Custom events are sent by instrumenting the selfDescribingEvent request in a trigger, and passing customEventSchemaVendor, customEventSchemaName, customEventSchemaVersion, customEventSchemaData to it as variables - where customEventSchemaData is an escaped JSON string, as follows:

<amp-analytics type="snowplow_v2" id="custEvent">
<script type="application/json">
{
  "vars": {
    "collectorHost": "snowplow-collector.acme.com",  // Replace with your collector host
    "appId": "campaign-microsite"                    // Replace with your app ID
  },
  "triggers": {
    "trackSelfDescribingEvent": {
      "on": "click",
      "selector": "a",
      "request": "selfDescribingEvent",
      "vars": {
        "customEventSchemaVendor": "com.snowplowanalytics.snowplow",
        "customEventSchemaName": "link_click",
        "customEventSchemaVersion": "1-0-1",
        "customEventSchemaData": "{\"targetUrl\":\"${targetUrl}\",\"elementId\":\"TEST\",\"elementContent\":\"${elementContent}\"}"
      }
    }
  }
}
</script>
</amp-analytics>

Documentation can be found in the custom event section of the AMP tracker docs

4. Custom Entities

Custom entities can be attached to any event by assigning a full self-describing json - as an escaped json string - to a variable named customContexts. A singular entity may be passed, or more than one may be used if separated by a comma. For example:

"vars": {
  "customContexts":  "{\"schema\":\"iglu:com.acme/first_context/jsonschema/1-0-0\",\"data\":{\"someKey\":\"someValue\"}},{\"schema\":\"iglu:com.acme/second_context/jsonschema/1-0-0\",\"data\":{\"someOtherKey\":\"someOtherValue\"}}"

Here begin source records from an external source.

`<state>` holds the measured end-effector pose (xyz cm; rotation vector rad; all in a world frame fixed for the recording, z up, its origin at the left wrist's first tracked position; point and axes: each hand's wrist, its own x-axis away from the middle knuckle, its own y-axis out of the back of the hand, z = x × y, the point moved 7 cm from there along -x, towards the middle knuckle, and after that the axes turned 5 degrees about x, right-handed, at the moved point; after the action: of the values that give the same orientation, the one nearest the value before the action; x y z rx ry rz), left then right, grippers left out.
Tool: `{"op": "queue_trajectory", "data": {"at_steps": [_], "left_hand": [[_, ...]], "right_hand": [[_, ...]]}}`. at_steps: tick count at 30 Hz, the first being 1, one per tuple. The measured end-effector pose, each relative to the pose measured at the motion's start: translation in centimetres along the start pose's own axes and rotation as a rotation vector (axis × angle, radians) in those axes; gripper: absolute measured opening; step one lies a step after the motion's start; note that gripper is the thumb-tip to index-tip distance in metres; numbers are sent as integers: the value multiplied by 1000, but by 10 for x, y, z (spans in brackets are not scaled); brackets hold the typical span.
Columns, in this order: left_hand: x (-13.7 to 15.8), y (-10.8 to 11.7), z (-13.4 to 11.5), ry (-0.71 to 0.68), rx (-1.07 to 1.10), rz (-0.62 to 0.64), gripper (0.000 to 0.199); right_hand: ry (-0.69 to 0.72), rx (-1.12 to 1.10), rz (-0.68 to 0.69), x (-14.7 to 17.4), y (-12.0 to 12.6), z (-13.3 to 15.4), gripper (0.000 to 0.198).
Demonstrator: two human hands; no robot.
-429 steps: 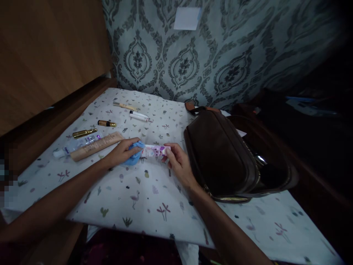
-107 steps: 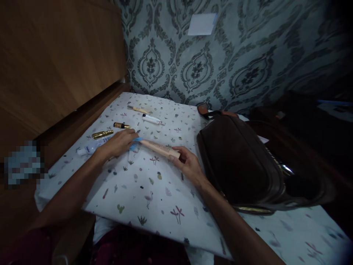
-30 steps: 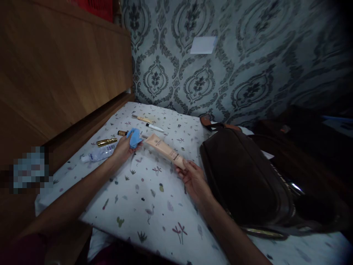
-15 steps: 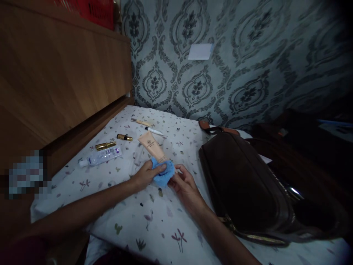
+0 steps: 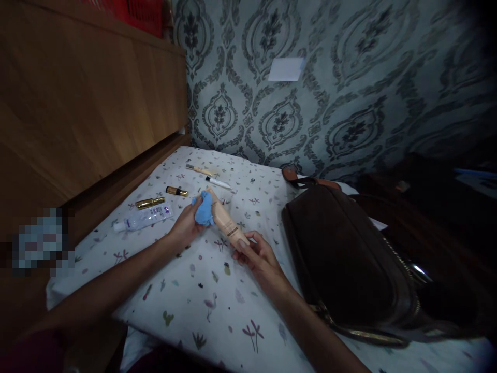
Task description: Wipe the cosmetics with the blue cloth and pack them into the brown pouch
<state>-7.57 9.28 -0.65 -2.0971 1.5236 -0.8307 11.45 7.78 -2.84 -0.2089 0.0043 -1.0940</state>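
Note:
A peach squeeze tube (image 5: 225,219) is tilted between my hands, above a white printed sheet (image 5: 182,311). My right hand (image 5: 261,259) grips its near end with thumb and fingers. My left hand (image 5: 189,223) is closed on a blue cloth (image 5: 204,209), which presses against the tube's far end. Left of it lie a clear tube with purple print (image 5: 144,217), a gold cylinder (image 5: 150,202) and a black-and-gold cylinder (image 5: 177,191). Beyond the cloth are a white pen-like stick (image 5: 218,183) and a beige pencil-like stick (image 5: 199,169).
A dark brown bag (image 5: 337,259) with an orange-brown strap end (image 5: 289,175) stands on the right. A wooden cabinet (image 5: 97,103) borders the left side. Patterned wallpaper (image 5: 248,93) covers the back wall, and a red basket (image 5: 143,15) sits on the cabinet.
The blue cloth has moved with my left hand from the tube's near end to its far end. My right hand now shows plainly on the near end, and the tube is turned slightly.

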Motion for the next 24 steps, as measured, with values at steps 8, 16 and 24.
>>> {"op": "queue_trajectory", "data": {"at_steps": [8, 16, 24], "left_hand": [[13, -16, 30, 115, -78, 224, 49], [32, -30, 54, 202, -233, 508, 58], [31, -29, 47, 137, -384, 499, 60]], "right_hand": [[62, 121, 56, 3, -8, 6, 44], [136, 270, 12, 0, -5, 10, 42], [138, 465, -57, -1, 2, 16, 38]]}}
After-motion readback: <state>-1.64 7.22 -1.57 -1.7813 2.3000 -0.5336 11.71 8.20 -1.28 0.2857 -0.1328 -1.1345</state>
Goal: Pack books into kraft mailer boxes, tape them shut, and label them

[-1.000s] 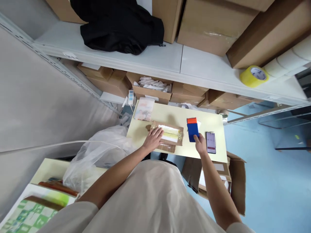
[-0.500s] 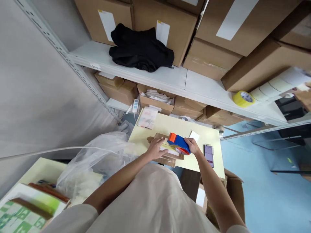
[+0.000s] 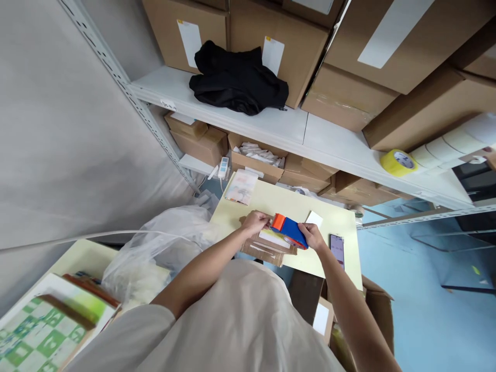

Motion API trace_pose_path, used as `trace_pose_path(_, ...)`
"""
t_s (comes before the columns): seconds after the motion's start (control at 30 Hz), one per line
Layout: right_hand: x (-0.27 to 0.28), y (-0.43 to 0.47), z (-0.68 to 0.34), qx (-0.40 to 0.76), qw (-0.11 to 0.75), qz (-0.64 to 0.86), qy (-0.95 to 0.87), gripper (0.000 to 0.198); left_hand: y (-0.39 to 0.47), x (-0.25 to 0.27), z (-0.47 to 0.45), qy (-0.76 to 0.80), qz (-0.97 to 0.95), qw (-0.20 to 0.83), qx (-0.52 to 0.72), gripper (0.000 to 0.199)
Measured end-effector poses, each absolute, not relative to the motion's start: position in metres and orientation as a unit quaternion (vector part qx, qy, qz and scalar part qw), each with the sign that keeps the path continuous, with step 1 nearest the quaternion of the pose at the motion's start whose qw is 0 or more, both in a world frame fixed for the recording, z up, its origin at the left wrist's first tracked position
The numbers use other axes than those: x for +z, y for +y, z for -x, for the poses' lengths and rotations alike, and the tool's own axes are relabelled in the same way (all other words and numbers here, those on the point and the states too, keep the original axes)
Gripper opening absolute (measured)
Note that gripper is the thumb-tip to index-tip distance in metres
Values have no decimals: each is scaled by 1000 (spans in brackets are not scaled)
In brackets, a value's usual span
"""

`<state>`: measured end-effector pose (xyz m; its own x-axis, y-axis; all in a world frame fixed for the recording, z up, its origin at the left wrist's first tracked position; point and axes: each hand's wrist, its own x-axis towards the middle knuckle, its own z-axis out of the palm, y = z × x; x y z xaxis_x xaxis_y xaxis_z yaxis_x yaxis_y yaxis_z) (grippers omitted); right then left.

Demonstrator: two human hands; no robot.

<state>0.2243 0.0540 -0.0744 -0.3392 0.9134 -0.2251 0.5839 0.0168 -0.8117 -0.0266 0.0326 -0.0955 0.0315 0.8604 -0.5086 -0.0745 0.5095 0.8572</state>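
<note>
My right hand [image 3: 312, 236] grips the end of a blue and orange tape dispenser [image 3: 294, 230], held over a flat cardboard package [image 3: 262, 250] at the table's front edge. My left hand [image 3: 256, 222] is closed in a pinch just beside the dispenser's orange end; what its fingertips hold, if anything, is too small to make out. A white and yellowish strip shows on the package below the dispenser, which covers part of it. Right of my right hand a phone [image 3: 337, 250] lies on the table, and a white card [image 3: 313, 219] lies behind that hand.
The pale yellow table [image 3: 271, 195] bears a printed sheet [image 3: 242, 187] at its far left. A shelf [image 3: 267, 123] with cardboard boxes, a black garment [image 3: 240, 77] and tape rolls [image 3: 399, 163] spans above its far side. Plastic wrap [image 3: 155, 253] bulges at the left.
My left hand has drawn in from lying spread on the package to a pinch by the dispenser's orange end. My right hand keeps its hold. The view has shifted slightly.
</note>
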Motion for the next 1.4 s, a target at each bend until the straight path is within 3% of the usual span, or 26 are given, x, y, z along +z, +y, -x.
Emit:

Note that custom entities may be assigned globally (ie, for the entire tracking configuration rather than per-trigger) - however once one is assigned globally, more may not be added individually per-trigger.

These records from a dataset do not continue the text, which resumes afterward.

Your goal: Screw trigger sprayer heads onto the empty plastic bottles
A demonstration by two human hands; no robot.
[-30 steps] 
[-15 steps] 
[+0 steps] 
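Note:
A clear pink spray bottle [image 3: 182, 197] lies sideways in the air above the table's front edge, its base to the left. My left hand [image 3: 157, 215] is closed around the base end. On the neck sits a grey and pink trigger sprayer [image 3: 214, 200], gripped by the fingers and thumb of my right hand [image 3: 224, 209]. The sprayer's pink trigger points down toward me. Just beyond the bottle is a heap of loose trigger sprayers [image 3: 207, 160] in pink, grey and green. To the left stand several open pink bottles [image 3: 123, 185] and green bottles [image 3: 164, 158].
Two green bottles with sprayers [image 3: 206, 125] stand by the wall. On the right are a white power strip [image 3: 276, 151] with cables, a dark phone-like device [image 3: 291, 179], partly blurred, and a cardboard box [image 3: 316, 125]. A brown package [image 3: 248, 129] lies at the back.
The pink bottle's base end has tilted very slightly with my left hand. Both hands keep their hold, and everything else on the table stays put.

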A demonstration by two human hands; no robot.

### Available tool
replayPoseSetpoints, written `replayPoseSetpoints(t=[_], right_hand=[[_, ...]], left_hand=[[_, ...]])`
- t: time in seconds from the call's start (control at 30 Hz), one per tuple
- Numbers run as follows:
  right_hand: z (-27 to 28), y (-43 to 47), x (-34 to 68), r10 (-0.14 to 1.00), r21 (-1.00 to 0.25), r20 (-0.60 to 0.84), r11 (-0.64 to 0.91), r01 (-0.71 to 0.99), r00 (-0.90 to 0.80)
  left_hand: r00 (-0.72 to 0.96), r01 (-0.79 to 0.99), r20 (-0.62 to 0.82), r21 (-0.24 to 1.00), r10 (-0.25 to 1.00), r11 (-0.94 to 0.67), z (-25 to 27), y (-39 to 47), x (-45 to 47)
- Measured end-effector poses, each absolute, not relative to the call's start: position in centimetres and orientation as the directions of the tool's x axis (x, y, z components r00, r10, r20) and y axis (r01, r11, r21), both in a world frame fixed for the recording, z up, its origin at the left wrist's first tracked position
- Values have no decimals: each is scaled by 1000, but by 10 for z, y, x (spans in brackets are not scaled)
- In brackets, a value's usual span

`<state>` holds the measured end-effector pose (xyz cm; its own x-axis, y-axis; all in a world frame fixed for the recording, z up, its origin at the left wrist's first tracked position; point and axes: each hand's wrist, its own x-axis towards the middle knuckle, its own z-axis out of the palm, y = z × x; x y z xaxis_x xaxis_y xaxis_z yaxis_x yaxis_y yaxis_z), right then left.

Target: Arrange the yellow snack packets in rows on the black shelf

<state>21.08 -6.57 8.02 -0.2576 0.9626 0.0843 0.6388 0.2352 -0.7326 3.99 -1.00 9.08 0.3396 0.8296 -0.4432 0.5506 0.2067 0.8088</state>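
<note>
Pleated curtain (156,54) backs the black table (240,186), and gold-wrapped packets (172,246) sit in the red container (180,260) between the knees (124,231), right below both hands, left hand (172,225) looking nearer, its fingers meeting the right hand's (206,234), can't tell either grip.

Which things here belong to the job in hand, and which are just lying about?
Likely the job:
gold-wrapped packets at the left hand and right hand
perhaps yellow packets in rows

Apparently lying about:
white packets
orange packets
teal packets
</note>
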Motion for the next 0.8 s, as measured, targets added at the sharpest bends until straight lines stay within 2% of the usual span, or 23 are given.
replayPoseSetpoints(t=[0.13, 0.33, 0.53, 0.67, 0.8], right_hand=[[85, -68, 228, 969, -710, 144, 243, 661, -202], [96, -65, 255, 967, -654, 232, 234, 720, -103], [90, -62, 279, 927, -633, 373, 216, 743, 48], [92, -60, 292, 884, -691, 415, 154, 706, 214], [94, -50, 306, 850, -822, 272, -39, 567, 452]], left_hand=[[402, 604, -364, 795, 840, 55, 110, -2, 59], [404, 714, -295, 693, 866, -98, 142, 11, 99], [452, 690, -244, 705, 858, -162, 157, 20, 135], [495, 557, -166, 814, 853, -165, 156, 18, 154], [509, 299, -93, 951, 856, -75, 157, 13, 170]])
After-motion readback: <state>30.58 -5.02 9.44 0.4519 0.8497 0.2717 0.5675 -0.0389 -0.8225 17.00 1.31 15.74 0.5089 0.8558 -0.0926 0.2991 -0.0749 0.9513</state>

Documentation can be found here

4. Changes to Existing Behaviour

The following design decisions have been made in this tracker, to resolve issues with the design of the previous version:

  • The domain userid field is now not populated.

This field should be reserved for the javascript tracker, which generated these values. The previous instrumentation of the AMP tracker populated it with a domain Userid if one is passed, or the amp client ID if not - which leads to significant complications in modeling data downstream. User identification is now done using the AMP ID entity, which is wholly distinct from the domain userid.

  • Page Urls are now full urls

The previous instrumentation used the canonical url, which didn’t contain the querystring, and didn’t denote the domain from which the page is served. v1.0 of the AMP tracker uses the full ampdoc url.

  • Device Created timestamp is now set instead of Device Set timestamp

AMP offers only one means of recording a timestamp, which is not likely to conform to the time of sending events. The device created timestamp is now used instead of device sent.